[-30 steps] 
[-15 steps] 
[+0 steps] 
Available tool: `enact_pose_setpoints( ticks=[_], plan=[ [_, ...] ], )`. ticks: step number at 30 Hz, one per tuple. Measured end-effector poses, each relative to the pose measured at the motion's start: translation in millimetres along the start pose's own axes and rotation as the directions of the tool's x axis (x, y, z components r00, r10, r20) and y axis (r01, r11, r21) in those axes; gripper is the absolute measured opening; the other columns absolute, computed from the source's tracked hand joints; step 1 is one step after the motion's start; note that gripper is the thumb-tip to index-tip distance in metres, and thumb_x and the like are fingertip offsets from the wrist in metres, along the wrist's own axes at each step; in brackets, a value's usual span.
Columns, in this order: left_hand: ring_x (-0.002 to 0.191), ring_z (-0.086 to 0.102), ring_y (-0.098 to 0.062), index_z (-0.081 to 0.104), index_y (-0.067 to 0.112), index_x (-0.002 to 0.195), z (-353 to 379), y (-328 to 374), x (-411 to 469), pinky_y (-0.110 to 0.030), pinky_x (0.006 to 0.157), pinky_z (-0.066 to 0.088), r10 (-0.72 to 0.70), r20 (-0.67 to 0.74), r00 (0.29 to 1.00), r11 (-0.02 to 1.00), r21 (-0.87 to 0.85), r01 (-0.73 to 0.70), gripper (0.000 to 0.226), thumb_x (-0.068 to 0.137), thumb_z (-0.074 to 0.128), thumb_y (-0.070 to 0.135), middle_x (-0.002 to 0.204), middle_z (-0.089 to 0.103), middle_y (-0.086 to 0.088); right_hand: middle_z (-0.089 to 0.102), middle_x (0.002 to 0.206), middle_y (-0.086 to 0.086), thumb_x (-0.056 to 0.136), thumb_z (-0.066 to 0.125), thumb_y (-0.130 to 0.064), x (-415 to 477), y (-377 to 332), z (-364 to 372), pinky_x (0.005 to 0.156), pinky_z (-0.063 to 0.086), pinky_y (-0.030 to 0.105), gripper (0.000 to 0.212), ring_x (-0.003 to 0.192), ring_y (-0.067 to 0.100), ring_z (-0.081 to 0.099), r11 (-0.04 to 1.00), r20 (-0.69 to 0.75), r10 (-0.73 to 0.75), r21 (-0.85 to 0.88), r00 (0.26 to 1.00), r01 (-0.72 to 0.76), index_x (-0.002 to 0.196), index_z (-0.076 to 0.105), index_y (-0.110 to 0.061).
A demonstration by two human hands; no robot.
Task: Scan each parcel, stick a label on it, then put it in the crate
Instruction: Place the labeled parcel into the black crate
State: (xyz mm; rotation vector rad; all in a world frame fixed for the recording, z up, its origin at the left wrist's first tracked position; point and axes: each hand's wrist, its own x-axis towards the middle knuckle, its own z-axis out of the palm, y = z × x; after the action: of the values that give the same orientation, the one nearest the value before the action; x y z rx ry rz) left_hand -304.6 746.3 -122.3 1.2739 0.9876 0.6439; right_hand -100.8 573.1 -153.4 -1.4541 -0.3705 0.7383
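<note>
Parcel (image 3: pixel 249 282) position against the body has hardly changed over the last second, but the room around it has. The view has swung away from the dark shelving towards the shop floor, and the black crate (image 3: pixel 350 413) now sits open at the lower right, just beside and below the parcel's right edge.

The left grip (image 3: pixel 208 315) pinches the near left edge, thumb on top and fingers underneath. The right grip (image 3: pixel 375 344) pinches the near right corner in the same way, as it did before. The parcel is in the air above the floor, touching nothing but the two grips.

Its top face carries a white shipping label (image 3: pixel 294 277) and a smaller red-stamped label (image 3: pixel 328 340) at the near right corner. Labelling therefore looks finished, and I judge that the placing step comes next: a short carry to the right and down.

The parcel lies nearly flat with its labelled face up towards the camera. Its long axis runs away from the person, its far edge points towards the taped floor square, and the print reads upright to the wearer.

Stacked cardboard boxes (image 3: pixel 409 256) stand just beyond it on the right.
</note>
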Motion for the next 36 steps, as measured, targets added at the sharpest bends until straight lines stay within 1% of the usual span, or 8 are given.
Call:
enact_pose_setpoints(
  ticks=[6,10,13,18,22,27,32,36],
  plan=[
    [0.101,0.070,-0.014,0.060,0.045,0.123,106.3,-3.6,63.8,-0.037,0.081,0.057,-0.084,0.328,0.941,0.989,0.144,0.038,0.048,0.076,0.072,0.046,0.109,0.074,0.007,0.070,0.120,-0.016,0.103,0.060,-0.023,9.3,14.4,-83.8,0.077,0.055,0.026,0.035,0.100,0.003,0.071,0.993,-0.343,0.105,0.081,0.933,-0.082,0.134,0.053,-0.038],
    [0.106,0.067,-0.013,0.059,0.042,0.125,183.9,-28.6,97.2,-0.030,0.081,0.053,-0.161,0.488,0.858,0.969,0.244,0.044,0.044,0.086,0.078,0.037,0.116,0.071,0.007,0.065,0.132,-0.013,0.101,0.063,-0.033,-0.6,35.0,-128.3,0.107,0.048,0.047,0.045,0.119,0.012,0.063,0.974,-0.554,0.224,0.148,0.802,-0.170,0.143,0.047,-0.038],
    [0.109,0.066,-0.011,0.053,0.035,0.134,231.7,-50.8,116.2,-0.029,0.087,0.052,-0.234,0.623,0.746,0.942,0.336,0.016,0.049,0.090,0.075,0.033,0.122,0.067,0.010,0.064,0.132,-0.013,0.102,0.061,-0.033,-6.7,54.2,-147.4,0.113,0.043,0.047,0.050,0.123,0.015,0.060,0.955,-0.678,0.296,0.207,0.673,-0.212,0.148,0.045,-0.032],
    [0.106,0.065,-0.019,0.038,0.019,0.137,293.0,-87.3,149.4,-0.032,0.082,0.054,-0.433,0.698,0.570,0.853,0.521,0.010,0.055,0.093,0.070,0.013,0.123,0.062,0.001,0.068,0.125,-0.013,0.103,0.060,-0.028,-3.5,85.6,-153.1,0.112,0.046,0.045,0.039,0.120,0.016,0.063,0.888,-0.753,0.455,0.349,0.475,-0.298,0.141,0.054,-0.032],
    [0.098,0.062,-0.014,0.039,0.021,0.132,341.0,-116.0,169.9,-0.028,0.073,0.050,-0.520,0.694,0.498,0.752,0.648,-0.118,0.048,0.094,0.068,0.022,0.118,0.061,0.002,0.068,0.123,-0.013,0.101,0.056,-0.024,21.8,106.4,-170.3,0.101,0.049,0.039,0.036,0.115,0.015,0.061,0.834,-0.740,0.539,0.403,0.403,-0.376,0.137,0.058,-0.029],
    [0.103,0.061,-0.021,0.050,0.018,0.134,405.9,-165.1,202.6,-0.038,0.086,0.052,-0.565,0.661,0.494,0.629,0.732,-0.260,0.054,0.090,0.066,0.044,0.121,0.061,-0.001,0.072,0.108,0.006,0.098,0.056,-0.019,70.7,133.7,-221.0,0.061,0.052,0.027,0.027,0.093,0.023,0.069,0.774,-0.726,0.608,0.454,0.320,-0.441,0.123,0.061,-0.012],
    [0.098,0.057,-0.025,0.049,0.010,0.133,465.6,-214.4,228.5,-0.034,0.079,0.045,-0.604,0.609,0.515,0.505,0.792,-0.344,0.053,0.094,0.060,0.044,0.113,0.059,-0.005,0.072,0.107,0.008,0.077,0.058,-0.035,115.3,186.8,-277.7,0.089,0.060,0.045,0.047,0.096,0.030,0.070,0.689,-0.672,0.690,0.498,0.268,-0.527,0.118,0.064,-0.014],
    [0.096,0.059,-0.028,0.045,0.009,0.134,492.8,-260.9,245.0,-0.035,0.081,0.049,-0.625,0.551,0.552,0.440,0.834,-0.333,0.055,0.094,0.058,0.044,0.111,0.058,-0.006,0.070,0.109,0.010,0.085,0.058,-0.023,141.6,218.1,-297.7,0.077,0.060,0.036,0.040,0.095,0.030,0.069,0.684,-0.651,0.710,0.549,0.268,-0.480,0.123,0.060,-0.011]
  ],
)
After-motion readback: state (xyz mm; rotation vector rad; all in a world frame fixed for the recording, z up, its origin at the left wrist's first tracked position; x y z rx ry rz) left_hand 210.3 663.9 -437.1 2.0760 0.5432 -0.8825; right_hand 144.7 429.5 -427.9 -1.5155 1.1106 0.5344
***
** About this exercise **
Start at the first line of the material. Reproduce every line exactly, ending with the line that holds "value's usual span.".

** Response to this exercise **
[-30 steps] 
[-15 steps] 
[+0 steps] 
Available tool: `enact_pose_setpoints( ticks=[_], plan=[ [_, ...] ], )`. ticks: step number at 30 Hz, one per tuple. Measured end-effector poses, each relative to the pose measured at the motion's start: translation in millimetres along the start pose's own axes and rotation as the directions of the tool's x axis (x, y, z components r00, r10, r20) and y axis (r01, r11, r21) in those axes; gripper is the absolute measured opening; the other columns absolute, computed from the source's tracked hand joints; step 1 is one step after the motion's start; note that gripper is the thumb-tip to index-tip distance in metres, and thumb_x and the like are fingertip offsets from the wrist in metres, along the wrist's own axes at each step; in brackets, a value's usual span.

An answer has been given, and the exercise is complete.